Spec sheet says they follow the IEEE 1901 standard, aka 'Homeplug AV' -
http://en.wikipedia.org/wiki/IEEE_1901 and http://en.wikipedia.org/wiki/HomePlug
Its an international standard, and devices from different manufacturers will
inter-operate - I have the 200 Mbps versions from Netcomm and TP-link talking to each
other through my house.
Note this is a different competing standard from the G.HN that I outlined at AusNOG a
year or so ago, which promised gigabit speeds but seems to have got bogged down in
> At home I have hard core walls where wireless is practically useless, so a while ago
> I installed the 100mb version of the Netcomm power line devices. My life has been
> happy every since, albeit at 100mb - which is a bit poopie.
> I will be buying the above to get more speed to the server I access at home which
> isn't in my office, but…. I wanted to know if anyone understood HOW these things
> actually work.
> In an ethernet environment you have a cable, it speed is dedicated to that cable.
> But these devices are not point-to-point - but maybe they communicate that way?. At
> home I have them in 4 different rooms, and they all talk to the server… but I don't
> know how, or, most importantly, how well these units operate.
> If these new devices are 500Mbps - what does that mean. Does it mean on a
> point-to-point link with only two of them, it is 500Mbps. What happens when you add
> a third, fourth or fifth unit.
Easiest way it to think of them as sorta-kinda like multi-point VDSL2, with extra
smarts. They do multiple frequency channels, and like xDSL each channel runs at a
different bit-rate depending on the amount of noise it needs to cut through.
Much like xDSL2, two units might get 500 Mbps between themselves if they are very
close to each other, but their synchronisation speed will fall away the further apart
they are by cable distance - particularly if you are crossing circuits so the signal
has to travel all the way to your circuit-board and back again. I have two rooms which
are on different circuits, and the electrical wiring for one seems to take an
extremely long-winded path such that a unit in that room can barely talk to the rest.
When you have multiple units, they each broadcast signal strength per channel
information to each other, and collectively negotiate a combination of frequency
channels per peer that optimises the aggregate information rate. In your case, each
one will divide the theoretical 500 Mbps aggregate across each of the other three
units, roughly in proportion to signal strength. They can get a bit asymmetric - I
have one pair which negotiates 65 Mbps in one direction and 38 Mbps in the other.
In your case, if you currently have 4 units of the 100 (85?) Mbps version, then they
have probably negotiated roughly 15 - 30 Mbps per pairing, so while you have C and D
plugged in, you'll probably max out at ~30 Mbps between A & B, even if there is no
traffic between C and D.
> So… (A) being the main unit in the lounge with the server attached, and (B) being
> home office 1, (C) being home office 2 and (D) being bedroom (we have a Boxee box! ;-)
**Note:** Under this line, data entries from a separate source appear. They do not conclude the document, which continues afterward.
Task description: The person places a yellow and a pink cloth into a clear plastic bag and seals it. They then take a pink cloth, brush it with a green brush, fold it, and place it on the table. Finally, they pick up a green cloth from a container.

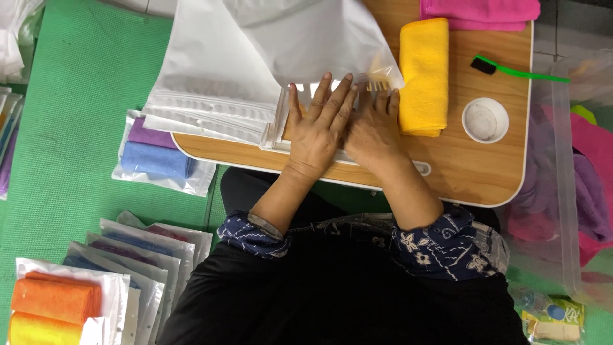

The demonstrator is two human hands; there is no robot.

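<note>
Left hand: my left hand (317, 124) lies flat near the near edge of the desk (476, 172), fingers spread and straight, gripping nothing, pressing down on the mouth end of the clear zip bag (281, 121).
Right hand: my right hand (373, 124) lies just beside the left, touching it, palm down and open, fingertips on the same bag where something pale yellow shows through the film.
Zip bag: it sits on the desk's left half, its far end lifting up and away; I judge it light, thin, limp and slippery, so it would slide unless pinned flat.
Where to hold: I judge the stiffer zip strip at the mouth the best place, pinched at its two ends.
Bag stack: more empty bags (211, 96) overhang the desk's left edge.
Yellow cloth: a folded yellow cloth (423, 73) lies just right of my hands; soft and easy to squash.
Farther: a white round lid (485, 119), a green-handled brush (517, 71), and pink cloth (479, 13) at the far edge.
</note>
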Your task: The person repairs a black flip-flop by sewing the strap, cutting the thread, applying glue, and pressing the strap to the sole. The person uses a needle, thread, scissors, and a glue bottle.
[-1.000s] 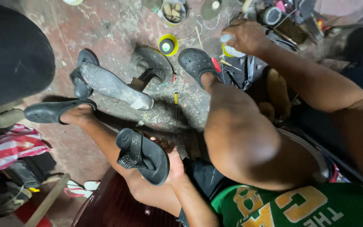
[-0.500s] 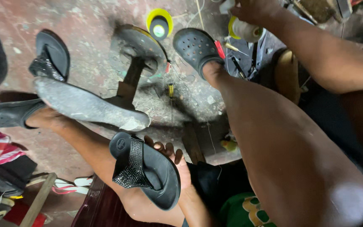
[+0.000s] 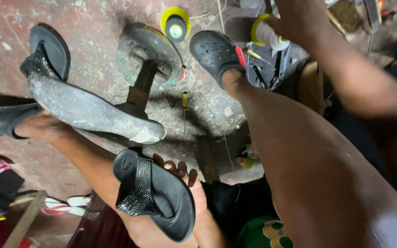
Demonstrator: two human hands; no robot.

> I guess the question is, what is the speed when B,C,D are all talking to A, and what
> is happening is A and B are talking and C and D are talking - do they 'interfere'
> with each other?
Yes - the more units you have plugged in, the lower the allocated speed per pair.
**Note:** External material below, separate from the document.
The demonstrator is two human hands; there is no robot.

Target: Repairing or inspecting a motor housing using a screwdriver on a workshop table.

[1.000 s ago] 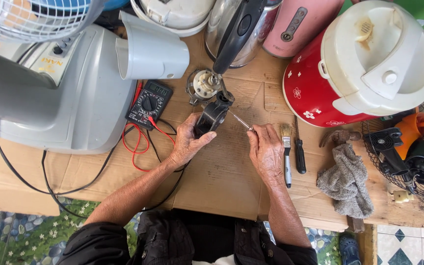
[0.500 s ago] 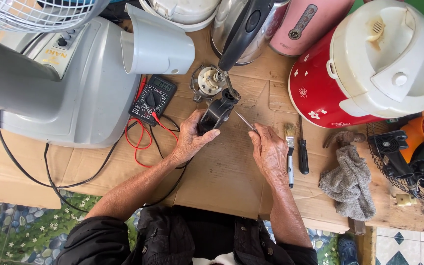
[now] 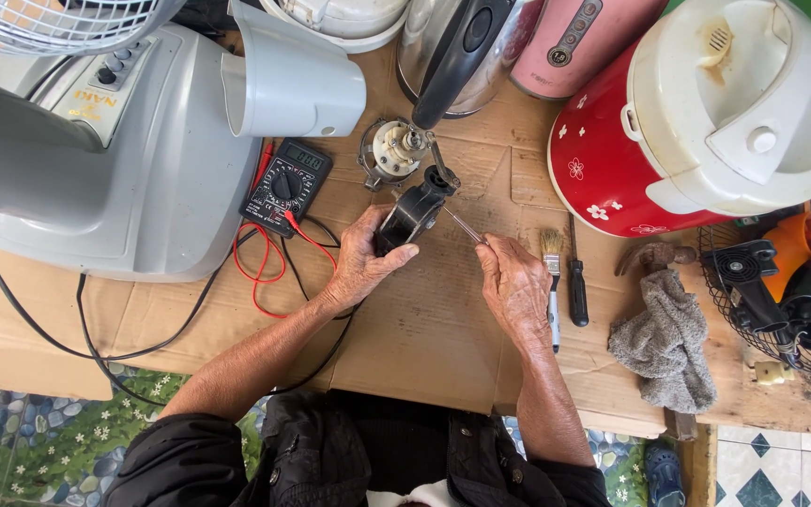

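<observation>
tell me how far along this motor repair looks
Done: the black motor part is out and lying on the cardboard. In hand: left hand steadies it while right hand works a thin metal tool into it. Left: round metal part lies apart.

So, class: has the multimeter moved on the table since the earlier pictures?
No. The multimeter lies in the same spot beside the grey fan base; only the camera shifted.
</observation>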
They'll sort themselves out :-) Best thing to do to see what is happening is to load
up the management software on a laptop connected to one of them, which will give you a
screen with the signal strengths and negotiated bandwidth to each of the other units.
Plug each of the units in and out in various combinations and watch the peer
bandwidths be renegotiated.
Then run some TTCP floods between pairs and let us know you get on.
> I'm really interested to know how these work, because I could see them being useful
> in that running 500Mbps for up to 200m could be a very interesting last ditch, or
> interim solution in the right situation.
> I am sure people here have had some experience with these kinds of things. They
> claim they 'just work' and given I have 4 of the units at home with never a single
> problem or bit of config done, I can attest to that.
They don't work across 3-phase power, where different rooms are attached to different
phases. Normally most homes with 3-phase power have the entire dwelling on the same
phase, with the extra 2 phases used just for an airconditioner, so everything works,
but I did run across a house where the sparkie of some renovations decided to run the
electrics of two new rooms off a different phase 'to balance things up'. Consequently
the playstation in the brand new rumpus room could not talk to the media store or
Internet gateway in the study.
Do enable the encryption and 'pair' them.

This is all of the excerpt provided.